What you are asked to do: An exact, complete copy of the data is all that is needed.
......
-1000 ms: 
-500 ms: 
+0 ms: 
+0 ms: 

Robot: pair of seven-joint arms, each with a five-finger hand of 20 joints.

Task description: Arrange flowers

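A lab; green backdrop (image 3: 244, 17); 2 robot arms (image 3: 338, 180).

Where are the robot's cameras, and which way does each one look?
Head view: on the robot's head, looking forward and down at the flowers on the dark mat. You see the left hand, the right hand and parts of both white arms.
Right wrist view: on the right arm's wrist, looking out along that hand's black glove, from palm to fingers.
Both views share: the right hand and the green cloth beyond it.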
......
Output for this task:
-1000 ms: 
-500 ms: 
+0 ms: 
+0 ms: 

Robot: pair of seven-joint arms, each with a five-finger hand of 20 joints.

Task description: Arrange flowers

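A lab; green backdrop (image 3: 244, 17); 2 robot arms (image 3: 338, 180).

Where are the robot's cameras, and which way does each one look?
Head view: on the robot's head, looking forward and down at the flowers on the dark mat. You see the left hand, the right hand and parts of both white arms.
Right wrist view: on the right arm's wrist, looking out along that hand's black glove, from palm to fingers.
Both views share: the right hand and the green cloth beyond it.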

For this exercise, the work is now complete.